Même si cela va à l'encontre de vos usages habituels, adoptez un temps de pose (la vitesse) oscillant entre 10 et 30 secondes.

«10 secondes seront adaptées à un paysage très éclairé, 30 à un paysage sombre», analyse Christophe Suarez.

5. L’ouverture

L’éclair est un phénomène aussi lumineux que fugace.

Si jamais le diaphragme de l’objectif est trop généreusement ouvert, il captera trop de lumière associée au phénomène lorsqu’il s’invitera fugitivement au cours de la longue pose programmée. Les contours de l’éclair seront noyés dans une purée de luminosité excessive.

Si les éclairs sont lointains, optez pour une grande ouverture du diaphragme de f/2,8 à f/4.

Plus ils sont proches, plus il faut fermer le diaphragme, jusqu’à f/10.

Le rappel du pro

«Le réglage de la pose, c'est avant tout pour exposer correctement le paysage environnant», synthétise notre expert, Christophe Suarez.

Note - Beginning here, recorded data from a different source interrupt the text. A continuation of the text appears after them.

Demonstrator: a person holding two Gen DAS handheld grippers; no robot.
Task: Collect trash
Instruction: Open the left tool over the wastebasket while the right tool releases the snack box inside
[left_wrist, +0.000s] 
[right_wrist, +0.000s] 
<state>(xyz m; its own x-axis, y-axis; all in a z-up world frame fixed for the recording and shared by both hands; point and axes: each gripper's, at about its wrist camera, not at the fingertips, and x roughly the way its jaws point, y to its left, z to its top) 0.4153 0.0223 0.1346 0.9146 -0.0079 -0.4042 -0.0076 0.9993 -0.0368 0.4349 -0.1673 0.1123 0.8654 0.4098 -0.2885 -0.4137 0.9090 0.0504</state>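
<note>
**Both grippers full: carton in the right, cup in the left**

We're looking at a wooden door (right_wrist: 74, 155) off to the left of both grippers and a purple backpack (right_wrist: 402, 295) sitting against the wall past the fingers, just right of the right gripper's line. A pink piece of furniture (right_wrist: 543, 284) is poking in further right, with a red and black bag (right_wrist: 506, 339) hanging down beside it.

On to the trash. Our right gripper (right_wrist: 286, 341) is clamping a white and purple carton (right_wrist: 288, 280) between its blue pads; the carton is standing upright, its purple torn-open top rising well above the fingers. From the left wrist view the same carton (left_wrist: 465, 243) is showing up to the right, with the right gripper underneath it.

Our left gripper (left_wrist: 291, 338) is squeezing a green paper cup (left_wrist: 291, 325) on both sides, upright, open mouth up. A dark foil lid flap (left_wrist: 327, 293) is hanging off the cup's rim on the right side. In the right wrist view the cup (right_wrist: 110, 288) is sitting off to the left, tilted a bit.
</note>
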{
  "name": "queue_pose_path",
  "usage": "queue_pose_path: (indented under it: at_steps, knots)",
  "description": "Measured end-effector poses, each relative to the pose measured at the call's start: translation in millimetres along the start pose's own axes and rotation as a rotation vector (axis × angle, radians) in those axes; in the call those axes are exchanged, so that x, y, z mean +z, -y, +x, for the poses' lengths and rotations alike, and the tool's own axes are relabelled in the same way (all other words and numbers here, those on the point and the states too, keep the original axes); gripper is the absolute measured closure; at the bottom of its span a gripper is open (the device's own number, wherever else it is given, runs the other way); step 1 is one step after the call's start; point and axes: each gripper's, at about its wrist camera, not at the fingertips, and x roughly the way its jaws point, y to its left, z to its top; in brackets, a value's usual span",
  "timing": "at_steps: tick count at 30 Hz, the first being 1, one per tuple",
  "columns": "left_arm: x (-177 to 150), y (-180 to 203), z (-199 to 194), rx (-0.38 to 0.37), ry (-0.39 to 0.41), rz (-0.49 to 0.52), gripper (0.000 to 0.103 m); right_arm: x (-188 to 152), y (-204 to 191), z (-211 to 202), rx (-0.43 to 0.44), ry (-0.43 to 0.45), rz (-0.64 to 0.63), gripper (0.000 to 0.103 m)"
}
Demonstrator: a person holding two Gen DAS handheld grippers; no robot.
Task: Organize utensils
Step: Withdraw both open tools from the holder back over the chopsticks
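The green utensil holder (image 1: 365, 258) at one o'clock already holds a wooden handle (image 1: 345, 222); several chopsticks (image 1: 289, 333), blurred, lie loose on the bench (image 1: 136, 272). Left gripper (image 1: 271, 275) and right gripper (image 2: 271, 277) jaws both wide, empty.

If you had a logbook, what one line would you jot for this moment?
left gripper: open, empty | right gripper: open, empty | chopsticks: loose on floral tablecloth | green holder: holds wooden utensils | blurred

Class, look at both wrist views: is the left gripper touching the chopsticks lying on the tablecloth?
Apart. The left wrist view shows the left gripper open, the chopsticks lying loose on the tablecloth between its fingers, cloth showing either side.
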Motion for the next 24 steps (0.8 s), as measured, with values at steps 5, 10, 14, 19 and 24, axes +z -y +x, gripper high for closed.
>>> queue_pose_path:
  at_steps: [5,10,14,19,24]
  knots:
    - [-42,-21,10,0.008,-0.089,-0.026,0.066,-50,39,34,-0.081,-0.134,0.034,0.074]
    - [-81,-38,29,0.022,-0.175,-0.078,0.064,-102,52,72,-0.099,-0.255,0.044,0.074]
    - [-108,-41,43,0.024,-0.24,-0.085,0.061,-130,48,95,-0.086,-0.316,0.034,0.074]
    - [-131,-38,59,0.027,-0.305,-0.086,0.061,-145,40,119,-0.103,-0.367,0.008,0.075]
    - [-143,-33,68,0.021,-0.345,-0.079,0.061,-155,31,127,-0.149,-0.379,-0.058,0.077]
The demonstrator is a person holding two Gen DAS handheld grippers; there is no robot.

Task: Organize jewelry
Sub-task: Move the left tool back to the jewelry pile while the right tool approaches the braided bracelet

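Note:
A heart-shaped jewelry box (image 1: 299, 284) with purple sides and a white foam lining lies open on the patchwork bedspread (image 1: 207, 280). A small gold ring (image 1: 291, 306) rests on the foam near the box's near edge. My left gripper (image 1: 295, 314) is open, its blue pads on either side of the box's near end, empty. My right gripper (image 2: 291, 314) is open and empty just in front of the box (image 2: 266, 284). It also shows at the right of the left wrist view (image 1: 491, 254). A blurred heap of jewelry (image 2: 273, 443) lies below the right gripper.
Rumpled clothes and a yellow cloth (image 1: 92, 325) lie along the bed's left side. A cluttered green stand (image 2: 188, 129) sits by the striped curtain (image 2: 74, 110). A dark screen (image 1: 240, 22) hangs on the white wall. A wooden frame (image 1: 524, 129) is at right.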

«Le réglage de l’ouverture, c’est pour les éclairs.»

La sécurité avant tant

Habitué à chasser les orages en Haute-Savoie, dans le sud de la France ou encore dans le golfe de Gênes, le photographe français Christophe Suarez insiste sur les mesures de prudence à constamment garder à l'esprit.

«Mon premier conseil, c’est de rester près de son véhicule. Même si la foudre tombe à proximité, on sera quelque part protégé. Dans ce cas de figure, le courant serait dévié par la structure métallique. Attention toutefois, en cas d’inondations, la voiture peut être a contrario un piège mortel. Il faut éviter de prendre des risques, comme vouloir à tout prix traverser un gué.»

«Mon deuxième conseil concerne les précipitations. Dès que vous sentez la chute de grosses gouttes froides qui viennent de très haut, c’est que l’orage est au-dessus de vous.»

Il est alors temps de prendre ses distances!